No, it is never “unbearable,” as I believe wholeheartedly in the “mission” of “being a bridge.” My belief and faith keep me focused and hopeful. Plus, my mom always told me, “You cannot please everyone!”
The first question Krista Tippett asks her guests in her show On Being is about their earliest memories of faith in childhood. What is your earliest memory of faith?
My earliest memory of “true faith” is watching Angelina Tedesco (ni Alonzo), my Italian “Nana” (grandmother), praying the Rosary on her rocking chair in Newton, Massachusetts while I was sitting on the ground right next to her. I was trying to get her attention; Nana did not even flinch when I tried to talk to her. She was “locked into” her prayers.
We are living in a time when many historians and futurists look into a future when AI will dominate the world, so much so that humanity as we know will not survive. What is your projection of life?
My projection on “life” itself is that human civilizations need to look beyond our world for other spaces to live and hopefully thrive. As for the influence of AI, I do not think it will ever get to the point of iRobot, the movie starring Will Smith, but I suppose it is also possible.

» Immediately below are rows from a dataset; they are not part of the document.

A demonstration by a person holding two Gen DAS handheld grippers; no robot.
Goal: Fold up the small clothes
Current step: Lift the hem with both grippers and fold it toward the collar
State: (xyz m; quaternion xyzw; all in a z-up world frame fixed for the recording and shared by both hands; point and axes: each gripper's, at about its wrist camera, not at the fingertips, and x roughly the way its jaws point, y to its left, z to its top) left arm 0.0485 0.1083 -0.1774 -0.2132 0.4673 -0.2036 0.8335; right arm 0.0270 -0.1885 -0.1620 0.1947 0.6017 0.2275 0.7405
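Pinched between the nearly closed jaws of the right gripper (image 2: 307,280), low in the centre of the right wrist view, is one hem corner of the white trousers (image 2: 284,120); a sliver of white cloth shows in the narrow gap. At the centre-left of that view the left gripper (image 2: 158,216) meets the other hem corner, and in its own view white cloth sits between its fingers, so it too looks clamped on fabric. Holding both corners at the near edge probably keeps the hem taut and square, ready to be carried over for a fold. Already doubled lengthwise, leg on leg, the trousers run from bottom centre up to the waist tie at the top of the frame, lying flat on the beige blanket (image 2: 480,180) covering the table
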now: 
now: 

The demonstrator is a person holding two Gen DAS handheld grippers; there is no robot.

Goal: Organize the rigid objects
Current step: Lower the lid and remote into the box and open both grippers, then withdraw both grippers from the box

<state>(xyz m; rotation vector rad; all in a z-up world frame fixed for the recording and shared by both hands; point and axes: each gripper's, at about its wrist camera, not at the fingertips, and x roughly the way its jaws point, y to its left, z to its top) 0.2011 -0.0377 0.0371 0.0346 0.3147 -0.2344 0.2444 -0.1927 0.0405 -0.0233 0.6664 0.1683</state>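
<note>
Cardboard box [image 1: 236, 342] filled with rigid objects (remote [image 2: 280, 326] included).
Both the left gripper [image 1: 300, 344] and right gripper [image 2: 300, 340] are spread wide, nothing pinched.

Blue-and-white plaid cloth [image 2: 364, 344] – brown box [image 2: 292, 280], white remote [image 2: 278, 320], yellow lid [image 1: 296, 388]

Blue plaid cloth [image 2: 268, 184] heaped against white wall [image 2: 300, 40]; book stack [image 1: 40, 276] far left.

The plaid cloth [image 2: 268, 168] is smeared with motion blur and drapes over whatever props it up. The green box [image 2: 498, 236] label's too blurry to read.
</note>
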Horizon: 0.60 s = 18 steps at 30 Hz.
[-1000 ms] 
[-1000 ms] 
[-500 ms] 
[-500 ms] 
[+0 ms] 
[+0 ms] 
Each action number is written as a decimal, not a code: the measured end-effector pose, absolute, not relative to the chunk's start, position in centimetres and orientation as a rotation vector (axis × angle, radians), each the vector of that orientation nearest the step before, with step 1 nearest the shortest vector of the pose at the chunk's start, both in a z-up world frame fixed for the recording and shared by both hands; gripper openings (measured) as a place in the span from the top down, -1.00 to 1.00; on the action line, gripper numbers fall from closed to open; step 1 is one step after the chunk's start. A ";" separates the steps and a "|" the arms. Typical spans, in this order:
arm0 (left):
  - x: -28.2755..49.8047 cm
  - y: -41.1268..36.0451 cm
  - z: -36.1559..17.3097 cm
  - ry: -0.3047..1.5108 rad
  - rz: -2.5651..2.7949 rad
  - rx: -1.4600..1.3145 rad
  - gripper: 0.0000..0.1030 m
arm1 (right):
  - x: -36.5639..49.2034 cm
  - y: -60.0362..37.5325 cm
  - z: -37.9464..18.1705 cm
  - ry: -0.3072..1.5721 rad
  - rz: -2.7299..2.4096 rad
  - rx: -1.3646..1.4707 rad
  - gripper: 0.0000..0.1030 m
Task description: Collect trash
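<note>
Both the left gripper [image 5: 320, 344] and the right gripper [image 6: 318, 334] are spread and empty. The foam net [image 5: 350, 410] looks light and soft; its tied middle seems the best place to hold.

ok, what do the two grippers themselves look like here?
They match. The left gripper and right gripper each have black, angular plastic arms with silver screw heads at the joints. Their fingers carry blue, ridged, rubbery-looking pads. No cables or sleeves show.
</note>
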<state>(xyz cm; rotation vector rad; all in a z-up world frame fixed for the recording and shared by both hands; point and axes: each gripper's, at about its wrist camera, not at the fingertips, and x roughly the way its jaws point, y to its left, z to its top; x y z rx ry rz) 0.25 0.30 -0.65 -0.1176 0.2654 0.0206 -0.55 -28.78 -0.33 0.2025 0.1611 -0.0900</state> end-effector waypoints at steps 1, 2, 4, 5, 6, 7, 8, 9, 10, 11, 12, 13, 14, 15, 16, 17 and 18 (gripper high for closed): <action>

What is the purpose of life? Is there a purpose? What is your purpose in life? What is it that makes you wake up every morning?
Jim Valvano, the Italian American college basketball coach, said it best in his well-known ESPY speech during his battle with cancer. He said that we should do three things every single day of our lives: laugh, think (spending time in thought), and cry (being moved to tears by joy or happiness). In summary, a “life of purpose” seeks to love and to do good, to be kind and hospitable, and to love one another as we would want to be loved ourselves.
What does faith offer to humanity? Why do we need to believe?
Faith in the ability to create a better world is crucial to the well-being of humanity itself. Faith provides optimism for a better future. Without faith, life becomes stagnant. If we do not have faith in ourselves, we cannot have faith in others, which contributes to social incohesion. We want to avoid that at all costs.
Who is God in your eyes? The Watchmaker? Or the One Who is actively involved in all affairs?
To be honest, I am unsure about who or what exactly “God” is or is not. I do believe in a “force” that created everything. Outside of that, I turn to Socrates, who humbly said, “I know that I do not know.” I like to keep it humble.